Mailing List Archives
Authenticated access
|
|
|
[Date Prev][Date Next][Thread Prev][Thread Next][Date Index][Thread Index]
Re: [HTCondor-users] portionable slots and greedy users
- Date: Fri, 6 Oct 2023 13:44:28 -0500 (CDT)
- From: Todd L Miller <tlmiller@xxxxxxxxxxx>
- Subject: Re: [HTCondor-users] portionable slots and greedy users
If you can't trust your users, hopefully the condor folks can offer a
workable solution. I can't think of an easy way out, sorry.
The first post is in the thread said that the long jobs were also
all characterized by having high memory requirements. You could write a
submit transform that matches whatever "high memory" means in this context
and inserts a concurrency limit. See
https://htcondor.readthedocs.io/en/latest/admin-manual/setting-up-special-environments.html#concurrency-limits
for details, but the idea is you set the maximum number of concurrently
running "high memory" jobs so that they can only use 95% of the pool.

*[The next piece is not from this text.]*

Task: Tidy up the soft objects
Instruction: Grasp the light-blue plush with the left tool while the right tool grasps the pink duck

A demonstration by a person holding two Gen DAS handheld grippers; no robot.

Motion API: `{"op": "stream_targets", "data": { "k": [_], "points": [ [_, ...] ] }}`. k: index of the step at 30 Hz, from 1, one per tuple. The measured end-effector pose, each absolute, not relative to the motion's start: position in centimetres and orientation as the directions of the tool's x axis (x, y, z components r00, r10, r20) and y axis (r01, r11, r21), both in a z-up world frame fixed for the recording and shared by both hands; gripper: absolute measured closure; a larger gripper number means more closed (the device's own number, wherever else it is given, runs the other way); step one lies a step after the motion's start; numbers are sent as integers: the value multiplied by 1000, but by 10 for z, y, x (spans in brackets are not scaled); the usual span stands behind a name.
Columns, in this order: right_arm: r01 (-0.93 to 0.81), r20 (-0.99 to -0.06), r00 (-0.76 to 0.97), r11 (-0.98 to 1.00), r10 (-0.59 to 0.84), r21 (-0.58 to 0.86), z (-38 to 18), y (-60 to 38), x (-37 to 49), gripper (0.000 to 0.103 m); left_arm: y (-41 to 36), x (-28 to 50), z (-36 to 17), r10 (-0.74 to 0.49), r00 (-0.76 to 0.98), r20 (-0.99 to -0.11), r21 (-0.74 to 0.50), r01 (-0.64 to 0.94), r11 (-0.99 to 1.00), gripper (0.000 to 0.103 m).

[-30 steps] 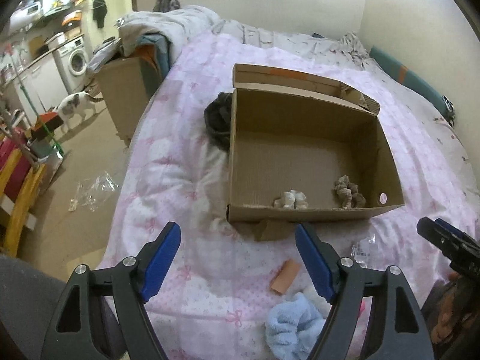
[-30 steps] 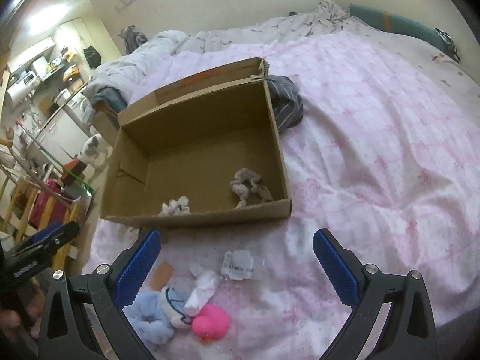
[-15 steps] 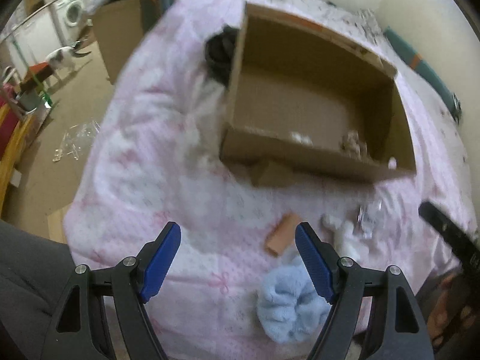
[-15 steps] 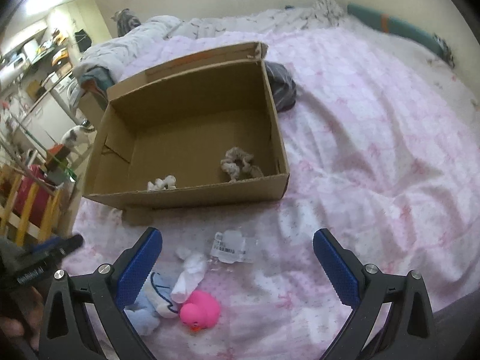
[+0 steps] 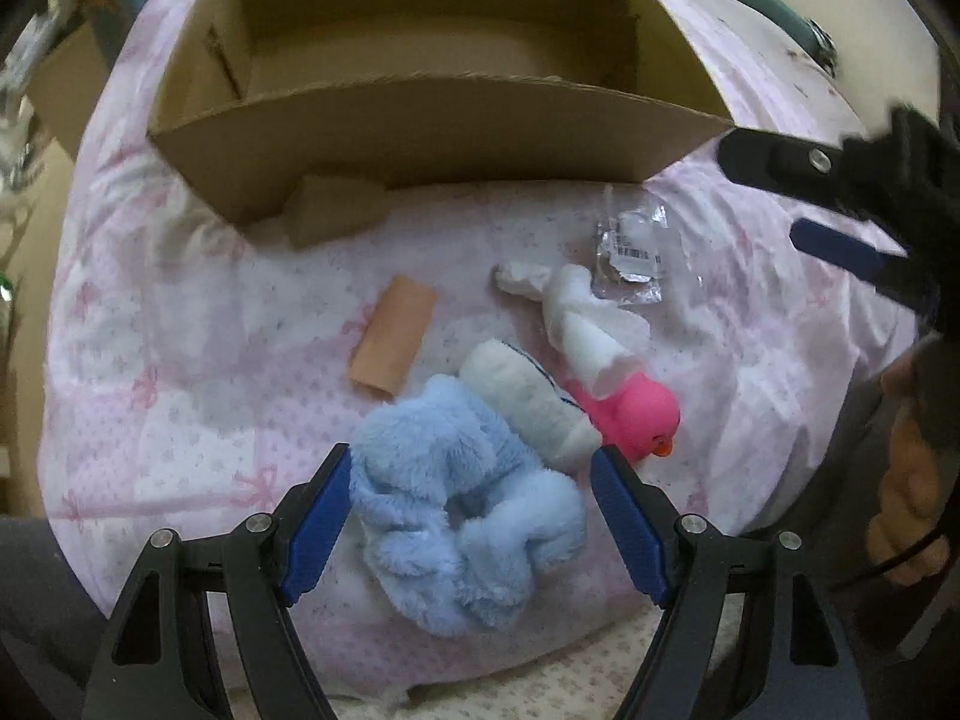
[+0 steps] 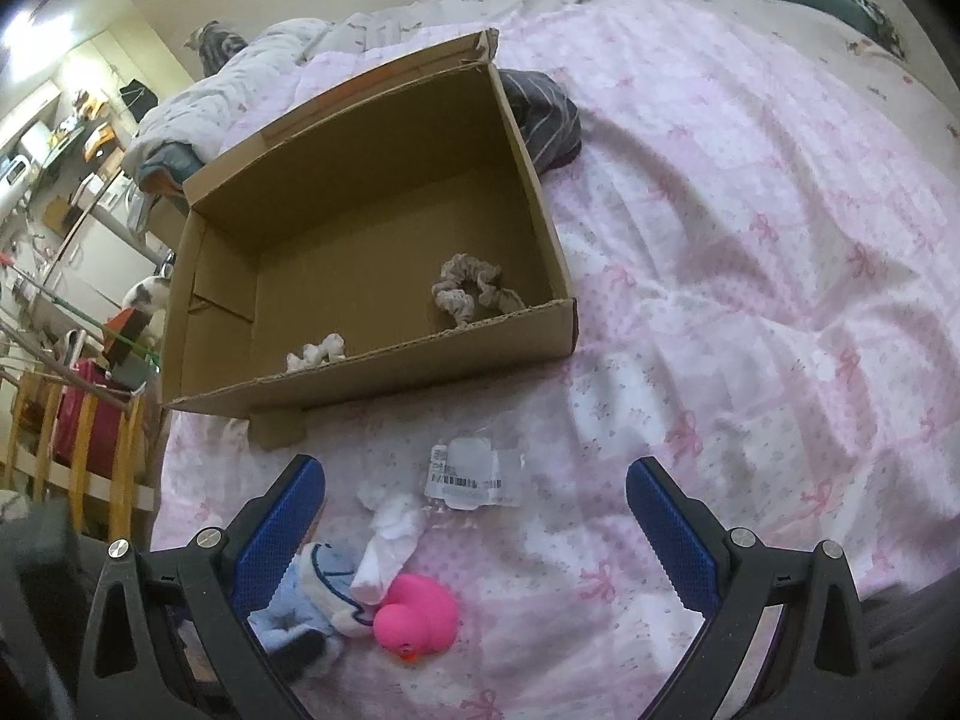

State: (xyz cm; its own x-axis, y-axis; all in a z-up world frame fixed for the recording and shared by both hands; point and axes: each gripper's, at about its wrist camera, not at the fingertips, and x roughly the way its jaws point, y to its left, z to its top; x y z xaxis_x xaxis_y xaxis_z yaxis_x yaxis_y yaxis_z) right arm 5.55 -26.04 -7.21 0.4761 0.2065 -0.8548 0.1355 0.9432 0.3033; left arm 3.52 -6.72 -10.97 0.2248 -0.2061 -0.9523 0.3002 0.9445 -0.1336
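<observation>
Since the blue scrunchie [image 5: 465, 504] lies right between our left tongs' [image 5: 470, 519] wide-open pads, unpinched, we judge the left nearer. Our right tongs [image 6: 476, 531] gape too, holding nothing, scrunchie off leftward.

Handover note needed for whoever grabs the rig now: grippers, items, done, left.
Left gripper: open, straddling the fluffy light-blue scrunchie, not clamped.
Right gripper: open, empty, above the bedspread.
Done: beige ruffled scrunchie and small white scrunchie lie in the open cardboard box.
Left, on the pink quilt in front of the box: blue scrunchie, rolled white sock, white cloth, pink rubber duck, peach roll, clear plastic bag.
</observation>
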Motion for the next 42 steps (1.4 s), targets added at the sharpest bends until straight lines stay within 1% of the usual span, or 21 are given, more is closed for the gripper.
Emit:
{"op": "stream_targets", "data": {
  "k": [7,8,9,10,11,13,14,17,19,21,23,25,28,30,31,33,34,35,37,39,42],
  "points": [
    [139,-858,460,936,228,324,-75,-258,58,0,-87,30,-132,-166,174,-971,-95,356,930,26],
    [138,-858,460,937,227,321,-75,-258,58,0,-89,29,-133,-157,179,-971,-83,363,928,29],
    [136,-859,460,938,226,320,-76,-257,58,0,-92,28,-134,-146,189,-971,-66,374,925,33],
    [135,-859,459,938,227,320,-76,-257,59,0,-94,28,-134,-141,197,-970,-57,383,922,53],
    [134,-859,458,937,230,322,-76,-257,59,0,-95,28,-136,-153,188,-970,-69,393,917,69],
    [134,-858,457,936,234,326,-76,-257,59,0,-95,26,-135,-169,185,-968,-86,387,918,74],
    [134,-857,457,935,236,329,-76,-257,59,0,-94,26,-132,-174,196,-965,-88,384,919,79],
    [129,-860,447,933,247,335,-78,-257,58,0,-85,28,-115,-216,229,-949,-123,361,924,82],
    [119,-864,429,931,265,344,-79,-256,56,0,-77,27,-95,-252,284,-925,-148,343,928,82],
    [96,-862,410,926,299,366,-80,-254,52,0,-65,28,-79,-262,338,-904,-159,303,939,82],
    [66,-863,397,928,313,368,-79,-249,48,0,-48,35,-68,-252,386,-887,-171,231,958,82],
    [30,-872,379,938,309,345,-79,-241,44,0,-33,42,-62,-201,431,-879,-152,146,978,82],
    [-8,-895,314,944,316,330,-91,-228,42,0,-14,51,-62,-176,445,-878,-173,47,984,82],
    [-46,-910,256,944,326,326,-101,-215,40,9,-2,55,-64,-171,441,-881,-184,13,983,82],
    [-64,-918,230,947,322,316,-106,-208,39,15,1,56,-66,-162,438,-884,-180,0,984,82],
    [-96,-932,191,950,309,296,-115,-197,38,17,5,55,-66,-140,439,-887,-166,-20,986,82],
    [-110,-937,178,952,301,285,-118,-192,37,21,4,56,-66,-135,439,-888,-162,-23,987,82],
    [-127,-943,164,954,289,271,-121,-187,37,27,7,56,-64,-138,438,-888,-164,-23,986,82],
    [-152,-948,143,953,283,262,-126,-181,37,34,11,56,-61,-141,438,-888,-166,-18,986,82],
    [-162,-954,136,956,267,245,-130,-177,36,35,13,53,-61,-142,437,-888,-162,-9,987,82],
    [-163,-962,128,962,239,218,-136,-175,37,45,11,53,-62,-147,433,-889,-163,0,987,82]
  ]
}}
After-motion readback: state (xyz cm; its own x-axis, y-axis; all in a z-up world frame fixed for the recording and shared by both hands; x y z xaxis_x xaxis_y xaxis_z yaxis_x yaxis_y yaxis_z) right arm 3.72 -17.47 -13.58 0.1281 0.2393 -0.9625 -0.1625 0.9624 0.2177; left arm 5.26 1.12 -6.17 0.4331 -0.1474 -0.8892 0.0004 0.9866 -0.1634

(Maybe aim for 75% first and increase the limit as necessary? 95%
doesn't have a lot of slop...)
That's if you want to reserve 5% of the pool for non-high-memory
jobs. This will waste capacity if you don't have "enough" of such jobs,
but should do a good job of ensuring small scheduling delays. If you
instead want the share of the pool's time spent running short jobs over
(roughly) the whole day to be 5%, you can use the same trick, but with
accounting groups instead of concurrency limits.
You can also empirically determine shortness. Write submit
transform that sets allowed_job_duration (or allowed_execute_duration as
appropriate) to 300 and a periodic_release which removes the hold
automatically. The periodic_release can't change the value of
allowed_job_duration, but you can probably say something like:
allowed_job_duration = if( NumHolds == 0, 300, undefined )
instead of just "300". HoldReasonCode 46 (or 47) is reserved for
allowed_job_duration (or allowed_execute_duration) being exceeded, so the
periodic_release expression should be easy to write.
-- ToddM